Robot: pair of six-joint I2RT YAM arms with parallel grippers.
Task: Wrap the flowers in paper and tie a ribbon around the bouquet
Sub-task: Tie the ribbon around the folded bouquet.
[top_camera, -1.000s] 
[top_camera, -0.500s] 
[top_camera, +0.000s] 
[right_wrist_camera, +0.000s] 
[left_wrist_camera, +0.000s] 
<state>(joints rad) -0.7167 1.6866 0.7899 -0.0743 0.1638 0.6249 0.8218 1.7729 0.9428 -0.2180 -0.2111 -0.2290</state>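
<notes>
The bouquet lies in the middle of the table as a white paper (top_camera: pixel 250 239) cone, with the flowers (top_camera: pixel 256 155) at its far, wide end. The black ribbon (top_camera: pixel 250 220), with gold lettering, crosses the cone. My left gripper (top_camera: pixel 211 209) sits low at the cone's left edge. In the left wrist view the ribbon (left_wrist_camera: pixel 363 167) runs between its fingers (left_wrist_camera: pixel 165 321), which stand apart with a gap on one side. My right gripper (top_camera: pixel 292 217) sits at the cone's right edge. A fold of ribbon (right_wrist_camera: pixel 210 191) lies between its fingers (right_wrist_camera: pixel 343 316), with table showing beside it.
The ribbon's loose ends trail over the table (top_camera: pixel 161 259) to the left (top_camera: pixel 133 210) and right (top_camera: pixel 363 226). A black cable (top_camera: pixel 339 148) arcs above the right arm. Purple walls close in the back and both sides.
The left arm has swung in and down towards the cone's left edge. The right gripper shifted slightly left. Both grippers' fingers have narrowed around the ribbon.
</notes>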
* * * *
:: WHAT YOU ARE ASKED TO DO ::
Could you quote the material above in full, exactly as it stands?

:: TASK RESPONSE ::
Robot: pair of six-joint I2RT YAM arms with parallel grippers.
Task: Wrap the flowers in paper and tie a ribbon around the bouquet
Sub-task: Tie the ribbon around the folded bouquet.
[top_camera, -1.000s] 
[top_camera, -0.500s] 
[top_camera, +0.000s] 
[right_wrist_camera, +0.000s] 
[left_wrist_camera, +0.000s] 
<state>(joints rad) -0.7167 1.6866 0.7899 -0.0743 0.1638 0.6249 0.8218 1.7729 0.9428 -0.2180 -0.2111 -0.2290</state>
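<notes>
The bouquet lies in the middle of the table as a white paper (top_camera: pixel 250 239) cone, with the flowers (top_camera: pixel 256 155) at its far, wide end. The black ribbon (top_camera: pixel 250 220), with gold lettering, crosses the cone. My left gripper (top_camera: pixel 211 209) sits low at the cone's left edge. In the left wrist view the ribbon (left_wrist_camera: pixel 363 167) runs between its fingers (left_wrist_camera: pixel 165 321), which stand apart with a gap on one side. My right gripper (top_camera: pixel 292 217) sits at the cone's right edge. A fold of ribbon (right_wrist_camera: pixel 210 191) lies between its fingers (right_wrist_camera: pixel 343 316), with table showing beside it.
The ribbon's loose ends trail over the table (top_camera: pixel 161 259) to the left (top_camera: pixel 133 210) and right (top_camera: pixel 363 226). A black cable (top_camera: pixel 339 148) arcs above the right arm. Purple walls close in the back and both sides.
The left arm has swung in and down towards the cone's left edge. The right gripper shifted slightly left. Both grippers' fingers have narrowed around the ribbon.
</notes>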

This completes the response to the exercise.